DOMINGO 17 DE SEPTIEMBRE DE 2000

 

Ť Rolando Cordera Campos Ť

La política de la ilusión

olitizar la economía siempre ha sido una práctica mala, y en ocasiones nefasta, para las sociedades y hasta para quienes la llevan a cabo. Más pronto que tarde, las reacciones del mercado nacional o internacional se hacen sentir sobre esas economías inventadas por los políticos y vienen los ajustes o, simplemente, los desastres.

En la actualidad, con la globalización, las políticas económicas se han convertido en cajas de resonancia de múltiples y encontrados juegos de expectativas que rebasan las fronteras tradicionales. Crear o diluir expectativas, inducir o inventar e implantar convicciones en los actores económicos relevantes, se ha vuelto el deporte preferido de los ministros de finanzas y los presidentes de los bancos centrales.
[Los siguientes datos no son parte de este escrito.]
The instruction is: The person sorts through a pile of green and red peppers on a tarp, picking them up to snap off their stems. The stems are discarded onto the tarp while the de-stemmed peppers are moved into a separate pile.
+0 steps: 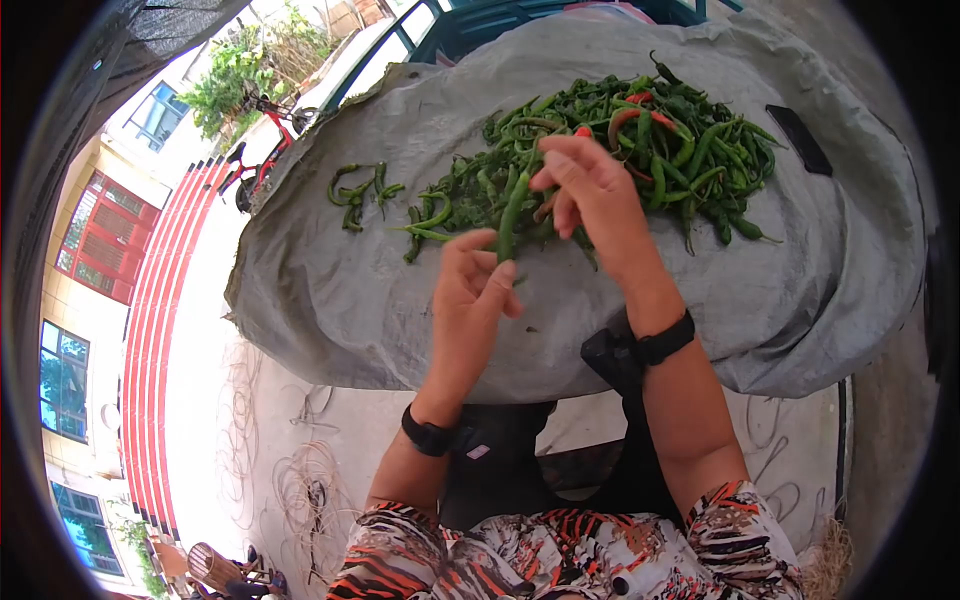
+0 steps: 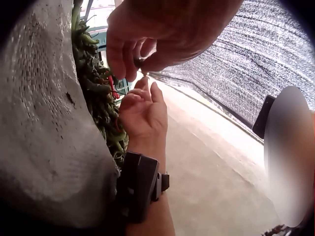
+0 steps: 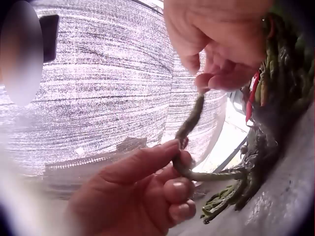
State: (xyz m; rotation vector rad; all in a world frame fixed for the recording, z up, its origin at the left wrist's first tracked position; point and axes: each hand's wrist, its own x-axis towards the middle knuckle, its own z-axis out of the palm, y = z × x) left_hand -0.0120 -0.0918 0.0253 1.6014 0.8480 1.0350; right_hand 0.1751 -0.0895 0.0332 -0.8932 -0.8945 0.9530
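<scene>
Bright daylight glare, dark fisheye edges.

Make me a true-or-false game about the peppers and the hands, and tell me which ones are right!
1. The left hand is holding a green pepper. True.
2. A few small peppers lie apart from the big pile. True.
3. Every pepper in the big pile is green. False: some red peppers are there too.
4. The pile lies on a grey sheet. True.
5. Both wrists are bare. False: each one wears a black band.
6. In the head view, the flat black phone is left of the pile. False: it is on the right.
</scene>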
Atrás queda la política pero por delante está la incansable venta de ilusiones.

La importancia de las expectativas ha sido planteada una y otra vez por la economía política clásica y en el siglo que termina fue expuesta genialmente por Keynes y su teoría general. Más adelante, al calor de la revolución conservadora y de las embestidas contra el gran teórico de Cambridge, se desarrollaron ideas sobre las expectativas racionales, que en su despliegue han producido ya más de un resultado financiero irracional. Todo es, entonces, cuestión de reflejos y reacciones, así como de locura colectiva y frustraciones mil.

No es infrecuente asistir a una confusión entre el manejo de estas variables azarosas y las relaciones públicas o, de plano, la propaganda. Los anuncios del gobierno sobre sus blindajes y pagos adelantados de deudas menores, por ejemplo, sin dejar de ser señales para "los mercados" han sido también parte de operaciones mercadotécnicas y, en un descuido, podrían volverse sus víctimas.

La confianza del gobierno, y el entusiasmo de los inversionistas en los panoramas abiertos por la recuperación actual, podría dar lugar a una redición de la sabiduría más convencional, que siempre linda con la fe o la creencia en las visiones emitidas por el propio ejercicio propagandístico. La reflexión racional que requiere el buen manejo de la economía se vuelve pronto, en un contexto como este, acto de afirmación doctrinaria y confrontación irreductible, que no admite apelación ni la búsqueda de opciones.

Sabemos que vivimos un boom como lo vive la economía estadunidense, pero eso no nos equipara con ella. La nuestra es una economía pobre y poblada por pobres y para progresar tiene que ahorrar, y sobre todo invertir, mucho y bien. Los vecinos del norte gozan de riqueza acumulada y pueden volcarse al frenesí de consumo que hoy gozan sin preocuparse demasiado; lo hace Greenspan por ellos.

Nuestra riqueza más tangible sigue siendo el petróleo, y ya debería ser claro que por sus características e historia el crudo puede crearnos de nuevo un velo de fantasías que nos lleve a creer que el auge de hoy es interminable. Y si hay algo seguro en esta materia, es que eso no es cierto.

Los partidos prometieron hace dos semanas un nuevo curso político. Esta promesa pronto se pondrá a prueba, cuando empiece a discutirse el presupuesto y los impuestos, y las perspectivas económicas para el año entrante adquieran dimensión y alcance reales. Si no se aborda con seriedad el tema de la fragilidad financiera, si se empeñan los partidos en politizar la gestión económica con ofertas insostenibles, como una reforma fiscal que no cueste o un Renave que "pague el gobierno", se caerá en una dependencia todavía mayor del petróleo y de lo que ocurra en Estados Unidos, que luego, pero pronto, resultará desastrosa para todos.

Politizar no es lo mismo que hacer política. Para evitar lo primero, es urgente que del pacto de los partidos emerja ya una política económica basada en la razón y la verdad, que no apueste todo a la venta de ilusiones, que siempre resultan muy caras. Digamos que antier, 15 de septiembre, terminaron las fiestas.